Task details » Every line in the data below from the one containing "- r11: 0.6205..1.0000" down to the one containing "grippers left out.", both included, must be retyped exactly; no other line is to appear.

= = = = = = =

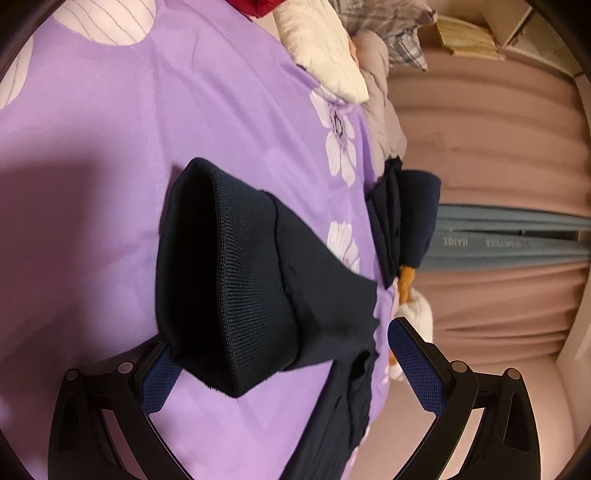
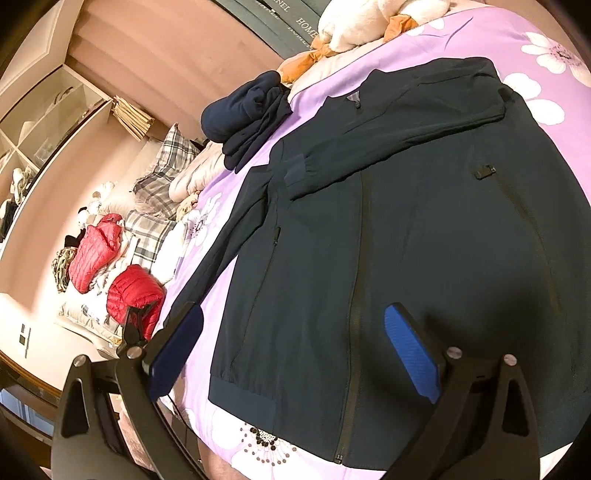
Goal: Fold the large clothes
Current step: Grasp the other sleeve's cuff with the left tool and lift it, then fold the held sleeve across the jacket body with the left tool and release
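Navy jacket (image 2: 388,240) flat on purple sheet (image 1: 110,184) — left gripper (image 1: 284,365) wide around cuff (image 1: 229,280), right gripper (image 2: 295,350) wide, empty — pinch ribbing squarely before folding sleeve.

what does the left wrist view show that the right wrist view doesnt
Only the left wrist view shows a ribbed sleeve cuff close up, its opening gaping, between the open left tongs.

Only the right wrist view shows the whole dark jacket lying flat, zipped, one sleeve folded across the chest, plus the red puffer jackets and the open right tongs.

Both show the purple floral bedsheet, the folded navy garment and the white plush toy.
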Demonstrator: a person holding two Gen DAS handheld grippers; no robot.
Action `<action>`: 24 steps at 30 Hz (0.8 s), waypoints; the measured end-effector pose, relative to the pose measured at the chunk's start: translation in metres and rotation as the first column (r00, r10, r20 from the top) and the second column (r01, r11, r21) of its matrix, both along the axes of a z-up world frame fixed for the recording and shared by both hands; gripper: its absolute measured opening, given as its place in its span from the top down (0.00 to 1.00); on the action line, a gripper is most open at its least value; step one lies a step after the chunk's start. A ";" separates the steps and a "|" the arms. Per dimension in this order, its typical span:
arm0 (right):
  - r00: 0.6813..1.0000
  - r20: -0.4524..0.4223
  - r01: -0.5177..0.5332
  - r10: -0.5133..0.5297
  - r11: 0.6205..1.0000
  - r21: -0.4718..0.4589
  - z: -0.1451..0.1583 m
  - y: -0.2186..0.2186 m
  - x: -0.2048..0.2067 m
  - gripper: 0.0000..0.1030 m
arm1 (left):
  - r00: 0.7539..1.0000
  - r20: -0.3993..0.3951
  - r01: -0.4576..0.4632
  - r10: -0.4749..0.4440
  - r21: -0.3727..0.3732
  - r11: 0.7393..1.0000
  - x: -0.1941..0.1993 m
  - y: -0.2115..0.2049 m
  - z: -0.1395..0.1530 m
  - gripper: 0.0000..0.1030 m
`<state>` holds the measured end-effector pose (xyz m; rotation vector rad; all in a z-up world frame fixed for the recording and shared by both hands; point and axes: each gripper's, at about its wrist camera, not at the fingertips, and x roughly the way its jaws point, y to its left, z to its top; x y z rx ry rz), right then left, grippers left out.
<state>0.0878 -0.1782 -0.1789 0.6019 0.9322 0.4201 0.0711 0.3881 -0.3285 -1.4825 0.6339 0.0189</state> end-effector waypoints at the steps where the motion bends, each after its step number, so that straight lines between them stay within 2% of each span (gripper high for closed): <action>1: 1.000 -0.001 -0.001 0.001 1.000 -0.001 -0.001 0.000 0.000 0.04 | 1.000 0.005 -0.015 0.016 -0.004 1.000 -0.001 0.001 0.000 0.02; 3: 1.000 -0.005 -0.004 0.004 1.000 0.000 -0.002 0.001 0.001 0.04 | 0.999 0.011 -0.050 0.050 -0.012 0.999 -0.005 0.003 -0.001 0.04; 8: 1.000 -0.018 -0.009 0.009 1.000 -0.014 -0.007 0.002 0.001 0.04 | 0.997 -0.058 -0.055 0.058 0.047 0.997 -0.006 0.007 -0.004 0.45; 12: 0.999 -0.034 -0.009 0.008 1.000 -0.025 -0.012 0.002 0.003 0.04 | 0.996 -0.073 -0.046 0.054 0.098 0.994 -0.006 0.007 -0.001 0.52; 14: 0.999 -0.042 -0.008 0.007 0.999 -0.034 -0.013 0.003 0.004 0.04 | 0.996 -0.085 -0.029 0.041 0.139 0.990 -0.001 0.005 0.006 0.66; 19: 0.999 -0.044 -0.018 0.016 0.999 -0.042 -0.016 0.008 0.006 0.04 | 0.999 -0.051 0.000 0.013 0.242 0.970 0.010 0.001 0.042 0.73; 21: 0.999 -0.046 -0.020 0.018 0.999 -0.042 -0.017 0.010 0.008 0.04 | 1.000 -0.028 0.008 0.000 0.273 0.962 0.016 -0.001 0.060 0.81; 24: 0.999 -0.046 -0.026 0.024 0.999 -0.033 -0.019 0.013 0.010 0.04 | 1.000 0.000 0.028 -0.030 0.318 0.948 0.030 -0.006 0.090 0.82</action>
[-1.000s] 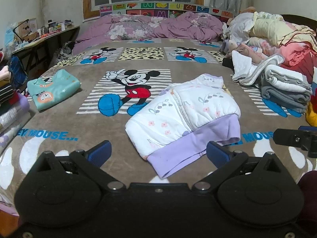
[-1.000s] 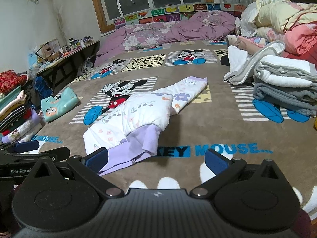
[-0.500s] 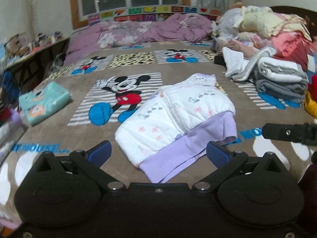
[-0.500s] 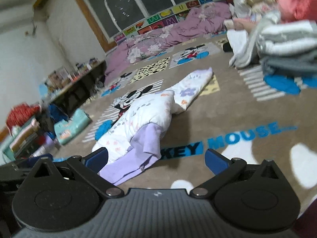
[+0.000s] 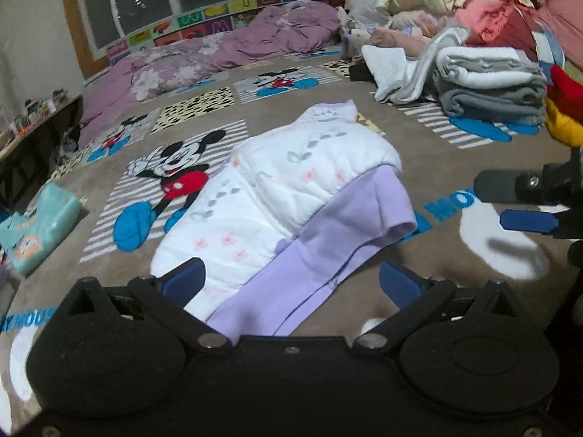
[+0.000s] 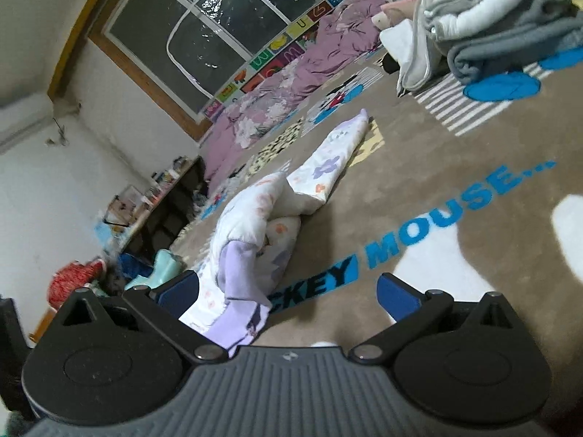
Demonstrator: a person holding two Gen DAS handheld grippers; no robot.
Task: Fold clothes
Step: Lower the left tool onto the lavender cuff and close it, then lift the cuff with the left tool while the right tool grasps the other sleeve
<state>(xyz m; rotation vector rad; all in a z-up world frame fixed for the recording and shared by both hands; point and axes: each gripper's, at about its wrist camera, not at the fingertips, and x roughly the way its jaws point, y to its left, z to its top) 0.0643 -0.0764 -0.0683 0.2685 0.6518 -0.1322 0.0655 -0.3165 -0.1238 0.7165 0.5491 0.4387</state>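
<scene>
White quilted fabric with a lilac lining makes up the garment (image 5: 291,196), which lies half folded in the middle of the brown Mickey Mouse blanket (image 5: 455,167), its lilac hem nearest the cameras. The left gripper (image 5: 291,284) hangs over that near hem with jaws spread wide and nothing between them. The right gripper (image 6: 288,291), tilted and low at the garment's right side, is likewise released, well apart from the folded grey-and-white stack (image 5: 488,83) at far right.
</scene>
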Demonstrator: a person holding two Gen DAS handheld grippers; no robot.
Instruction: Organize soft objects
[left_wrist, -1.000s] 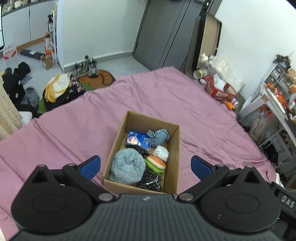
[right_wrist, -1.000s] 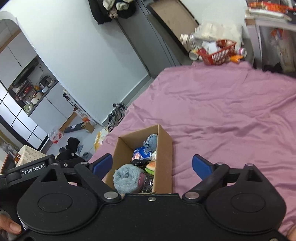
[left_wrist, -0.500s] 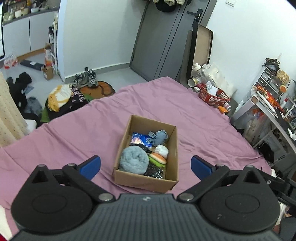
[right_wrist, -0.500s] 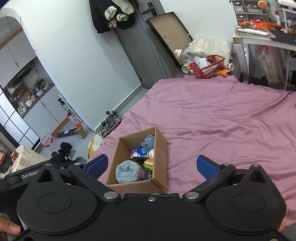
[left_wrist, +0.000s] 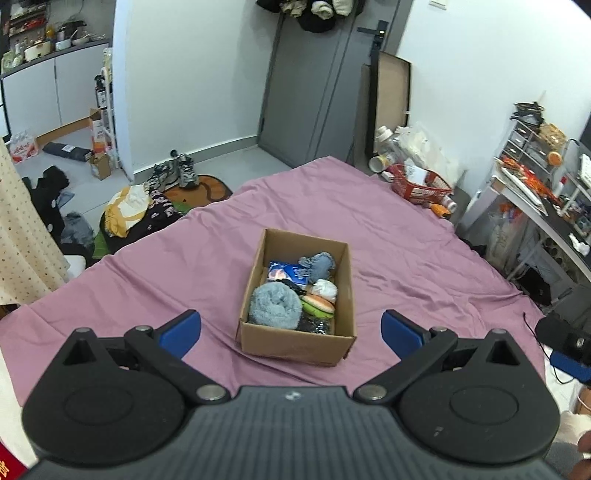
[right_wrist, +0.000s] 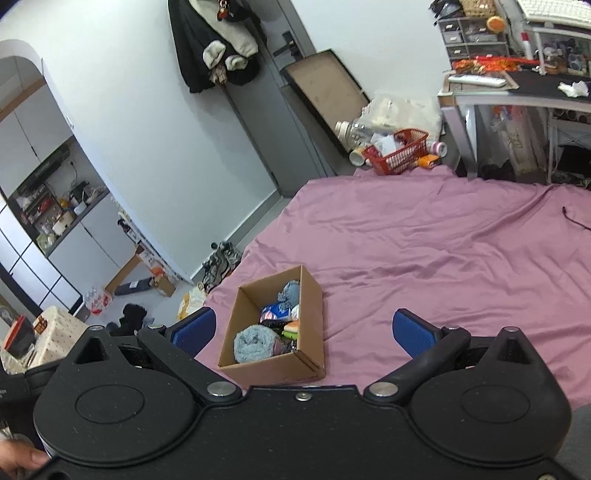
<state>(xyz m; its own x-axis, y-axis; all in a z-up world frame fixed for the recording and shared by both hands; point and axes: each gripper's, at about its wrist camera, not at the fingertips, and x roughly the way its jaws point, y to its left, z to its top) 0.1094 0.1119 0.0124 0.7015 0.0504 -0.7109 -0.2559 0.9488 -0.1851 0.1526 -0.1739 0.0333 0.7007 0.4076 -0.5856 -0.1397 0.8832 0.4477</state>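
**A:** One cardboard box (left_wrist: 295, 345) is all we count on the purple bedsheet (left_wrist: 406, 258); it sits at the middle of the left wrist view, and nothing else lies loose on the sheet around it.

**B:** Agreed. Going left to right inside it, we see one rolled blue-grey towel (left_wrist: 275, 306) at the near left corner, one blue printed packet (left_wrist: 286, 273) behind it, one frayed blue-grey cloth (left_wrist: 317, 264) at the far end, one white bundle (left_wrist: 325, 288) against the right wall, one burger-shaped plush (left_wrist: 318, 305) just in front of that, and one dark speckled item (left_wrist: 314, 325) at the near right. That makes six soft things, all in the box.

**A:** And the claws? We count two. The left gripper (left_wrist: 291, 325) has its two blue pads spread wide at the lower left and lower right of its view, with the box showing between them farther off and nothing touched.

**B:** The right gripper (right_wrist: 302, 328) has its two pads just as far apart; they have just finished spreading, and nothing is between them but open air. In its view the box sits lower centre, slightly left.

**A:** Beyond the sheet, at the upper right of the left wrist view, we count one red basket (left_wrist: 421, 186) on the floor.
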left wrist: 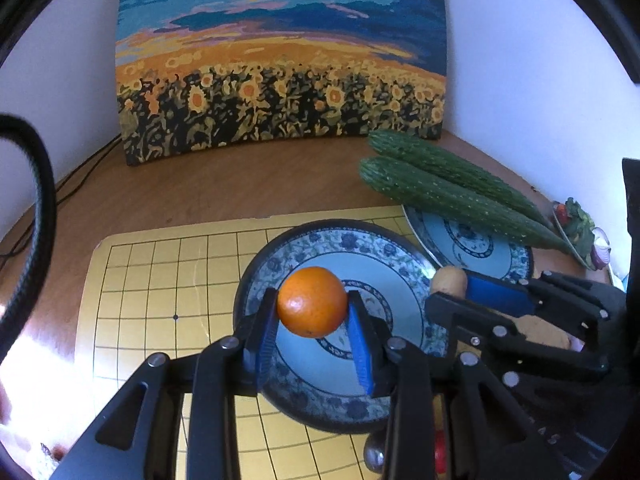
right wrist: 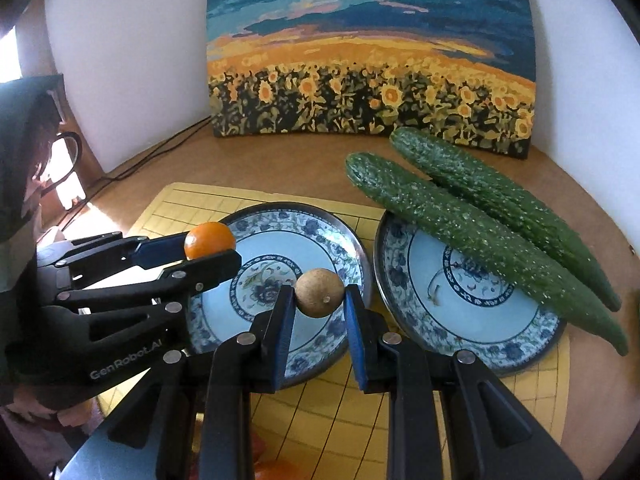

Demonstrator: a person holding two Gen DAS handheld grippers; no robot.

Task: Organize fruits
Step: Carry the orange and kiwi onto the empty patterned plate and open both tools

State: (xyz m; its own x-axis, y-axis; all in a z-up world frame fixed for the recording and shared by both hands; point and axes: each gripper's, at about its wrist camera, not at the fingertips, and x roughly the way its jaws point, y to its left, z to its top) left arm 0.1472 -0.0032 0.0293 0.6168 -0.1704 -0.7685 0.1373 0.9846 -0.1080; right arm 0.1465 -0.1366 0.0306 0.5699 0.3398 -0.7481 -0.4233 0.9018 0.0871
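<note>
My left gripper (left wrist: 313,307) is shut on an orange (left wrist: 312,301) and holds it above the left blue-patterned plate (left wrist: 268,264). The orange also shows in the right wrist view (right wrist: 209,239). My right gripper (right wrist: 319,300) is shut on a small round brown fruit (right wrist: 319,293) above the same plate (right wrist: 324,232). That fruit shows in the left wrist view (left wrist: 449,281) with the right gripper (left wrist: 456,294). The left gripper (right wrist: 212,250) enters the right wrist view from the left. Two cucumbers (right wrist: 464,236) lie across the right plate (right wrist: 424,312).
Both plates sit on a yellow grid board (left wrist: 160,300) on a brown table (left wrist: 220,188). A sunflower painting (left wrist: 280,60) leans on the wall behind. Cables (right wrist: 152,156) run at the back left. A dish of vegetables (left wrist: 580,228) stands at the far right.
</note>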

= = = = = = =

Completed task »
  - r11: 0.6205..1.0000
  - r21: -0.4718..0.4589
  - z: -0.1451..0.1583 m
  - y: -0.2186..0.2186 m
  - x: -0.2048..0.2067 m
  - gripper: 0.0000..0.1030 m
arm1 (left):
  - r00: 0.7539..1.0000
  - r20: -0.3993..0.3951
  - r01: -0.4576..0.4632
  - r10: -0.4749..0.4440
  - r21: -0.3727..0.3732
  - r11: 0.7393..1.0000
  - x: -0.1941..0.1993 m
  - y: -0.2115..0.2049 m
  - z: -0.1395..0.1530 m
  - gripper: 0.0000..0.1030 m
`<state>` holds the measured end-effector pose (xyz m; rotation vector rad; all in a z-up world frame fixed for the recording and shared by both hands; point and axes: each gripper's, at about its wrist camera, not at the fingertips, and x roughly the way its jaws point, y to its left, z to its top; x y z rx ry rz), right then left, grippers left out.

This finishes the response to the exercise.